After being closed for 1.5 days for the July 4 holiday, US stocks had a decent rally overnight with the S&P 500 closing up 0.9%. The minutes of the most recent Federal Reserve meeting were released early this morning. Some of the board members expressed concern that the extended period of low rates could lead to a spike in inflation. This implies a more hawkish stance is being taken by the central bank and firms the outlook for at least one more rate hike this year. According to the CME FedWatch tool, there is an 80% chance of a rate hike at the September meeting of the Federal Reserve. The board also expressed concern about the trade tariffs being implemented by the Trump administration and by other countries in retaliation.

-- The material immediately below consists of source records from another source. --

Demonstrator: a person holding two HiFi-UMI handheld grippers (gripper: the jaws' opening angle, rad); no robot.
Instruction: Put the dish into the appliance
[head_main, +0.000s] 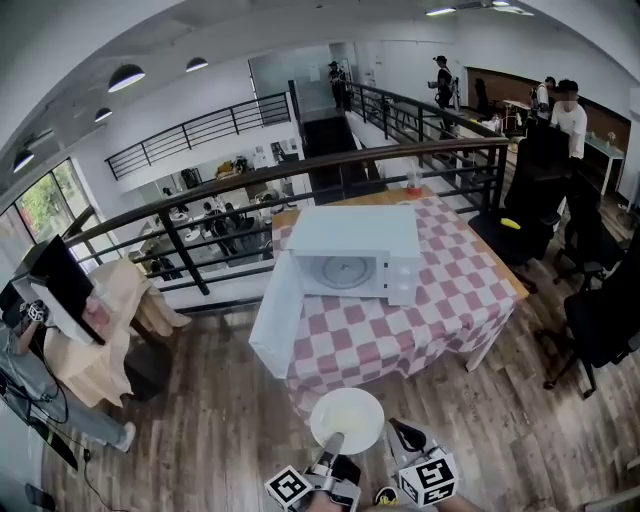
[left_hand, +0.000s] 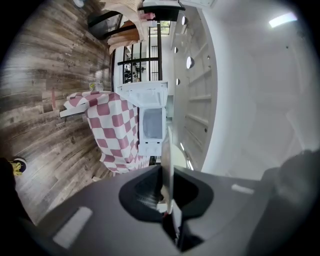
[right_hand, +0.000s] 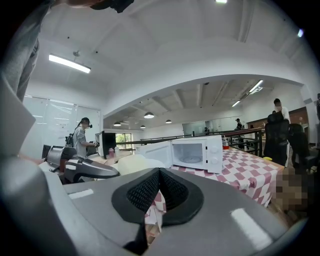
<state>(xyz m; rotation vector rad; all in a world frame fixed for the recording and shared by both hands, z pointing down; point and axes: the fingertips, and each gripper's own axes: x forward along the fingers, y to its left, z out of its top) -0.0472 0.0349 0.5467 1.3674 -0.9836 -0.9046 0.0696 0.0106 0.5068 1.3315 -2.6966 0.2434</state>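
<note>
A white microwave (head_main: 362, 248) stands on a table with a red-and-white checked cloth (head_main: 450, 280). Its door (head_main: 275, 325) hangs open to the left and the cavity with its glass turntable (right_hand: 192, 159) shows. My left gripper (head_main: 330, 452) is shut on the near rim of a white dish (head_main: 347, 419), held level above the floor in front of the table. In the left gripper view the dish (left_hand: 168, 145) runs edge-on between the pads of the left gripper (left_hand: 166, 172). My right gripper (head_main: 405, 436) hovers just right of the dish, shut and empty; the right gripper (right_hand: 159, 175) points toward the microwave.
Wooden floor lies between me and the table. A black railing (head_main: 300, 175) runs behind the table above a lower level. Black office chairs (head_main: 600, 310) stand to the right. A draped table (head_main: 100, 330) is on the left. People stand far back.
</note>
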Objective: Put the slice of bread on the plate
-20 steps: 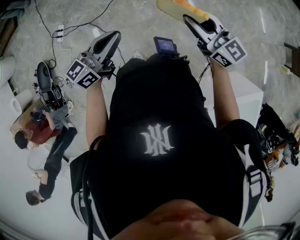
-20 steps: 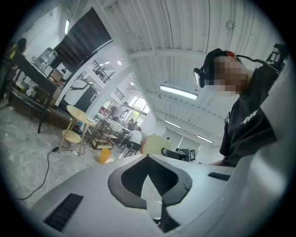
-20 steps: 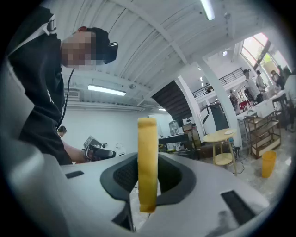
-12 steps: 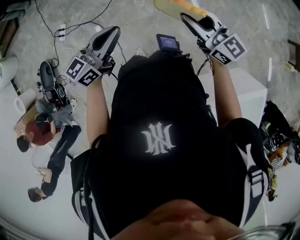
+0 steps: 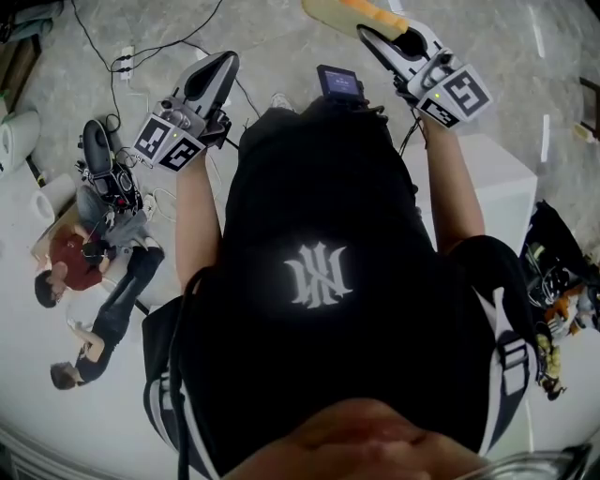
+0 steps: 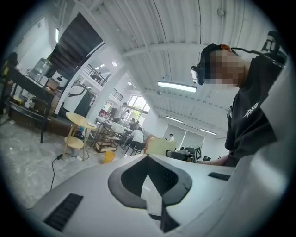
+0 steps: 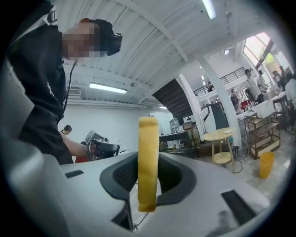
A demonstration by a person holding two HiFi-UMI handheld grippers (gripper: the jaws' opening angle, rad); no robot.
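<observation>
My right gripper (image 5: pixel 386 39) is shut on a slice of yellow bread (image 5: pixel 345 13), held out level over the marble floor at the top of the head view. The right gripper view shows the slice (image 7: pixel 148 139) edge-on and upright, pinched between the two dark pads of that gripper (image 7: pixel 148 159). At the upper left my left gripper (image 5: pixel 217 73) is held out too. In the left gripper view its tips (image 6: pixel 148 156) meet with nothing between them. No plate shows in any view.
Two people (image 5: pixel 89 253) sit on the floor at the left beside equipment and cables (image 5: pixel 120 64). A white block (image 5: pixel 502 183) stands at the right. A round wooden table (image 7: pixel 224 135) and a yellow bucket (image 7: pixel 266 164) stand ahead.
The right gripper with the bread has drifted slightly toward the top edge of the head view. The left gripper has barely shifted.
</observation>
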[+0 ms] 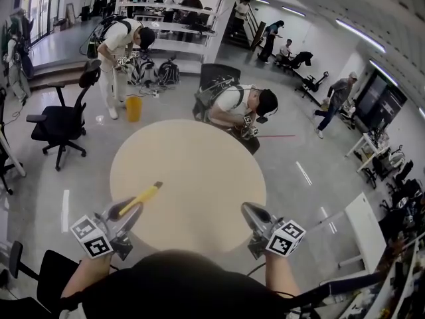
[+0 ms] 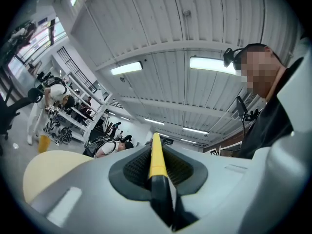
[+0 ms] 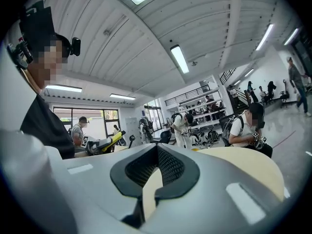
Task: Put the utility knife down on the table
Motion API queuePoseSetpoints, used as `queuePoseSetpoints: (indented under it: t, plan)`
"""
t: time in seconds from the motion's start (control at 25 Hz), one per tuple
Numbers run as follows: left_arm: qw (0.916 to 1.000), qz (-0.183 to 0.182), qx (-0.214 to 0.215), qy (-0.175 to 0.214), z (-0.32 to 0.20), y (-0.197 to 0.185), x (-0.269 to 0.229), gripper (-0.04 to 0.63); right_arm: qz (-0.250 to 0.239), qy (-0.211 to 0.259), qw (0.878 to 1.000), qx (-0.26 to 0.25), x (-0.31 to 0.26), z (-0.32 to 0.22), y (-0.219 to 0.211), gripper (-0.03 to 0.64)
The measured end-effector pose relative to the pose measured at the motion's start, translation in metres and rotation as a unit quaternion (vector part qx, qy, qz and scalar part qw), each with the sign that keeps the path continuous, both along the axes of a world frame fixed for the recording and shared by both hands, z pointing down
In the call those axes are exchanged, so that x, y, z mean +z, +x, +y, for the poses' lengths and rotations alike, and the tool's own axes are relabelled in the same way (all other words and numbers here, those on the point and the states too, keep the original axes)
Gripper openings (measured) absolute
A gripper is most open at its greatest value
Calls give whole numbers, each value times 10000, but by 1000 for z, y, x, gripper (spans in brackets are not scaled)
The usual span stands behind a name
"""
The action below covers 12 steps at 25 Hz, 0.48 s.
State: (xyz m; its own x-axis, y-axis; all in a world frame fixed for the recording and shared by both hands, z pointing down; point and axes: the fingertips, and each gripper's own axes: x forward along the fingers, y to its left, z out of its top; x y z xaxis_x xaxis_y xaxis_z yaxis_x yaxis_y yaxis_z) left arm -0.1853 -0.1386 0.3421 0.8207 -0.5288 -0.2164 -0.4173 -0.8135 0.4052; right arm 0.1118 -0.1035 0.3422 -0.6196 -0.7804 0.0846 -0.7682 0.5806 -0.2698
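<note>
Bright strip lights, fisheye edges.

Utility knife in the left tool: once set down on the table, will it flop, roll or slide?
Probably stiff: the utility knife juts straight out of the left tool without sagging. Its body looks slim and flat, so rolling seems unlikely. The table top looks smooth, so it might slide if nudged.

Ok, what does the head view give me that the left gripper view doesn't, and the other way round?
Head view only: the right gripper, empty, and the whole round table top. Left gripper view only: the jaws clamped on the utility knife up close, plus ceiling lights. Both: the knife held by the left gripper, over the table's near edge, not yet set down.
</note>
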Motion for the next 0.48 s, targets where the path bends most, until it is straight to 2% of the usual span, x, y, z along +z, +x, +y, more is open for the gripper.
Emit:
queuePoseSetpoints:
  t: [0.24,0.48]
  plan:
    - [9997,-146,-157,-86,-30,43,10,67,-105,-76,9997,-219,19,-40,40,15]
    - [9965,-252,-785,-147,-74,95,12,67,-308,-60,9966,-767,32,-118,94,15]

Shorter term US bond yields rose on the release of the Fed minutes, further lowering the spread between the 2-year and 10-year bonds. The spread is now just 28 basis points meaning that investors are demanding only 0.28% more in interest for taking an additional eight years of duration risk. US 10-year bond yields are currently at 2.83%, well down from the recent highs of above 3.0%.

Tonight, US employment data will be released which is expected to show a gain in employment of 195,000. This would be lower than the prior month’s 223,000 gain although still a strong number. The unemployment rate is expected to stay at 3.8%.

The ASX 200 is expected to open higher this morning as futures are up 28 points this morning.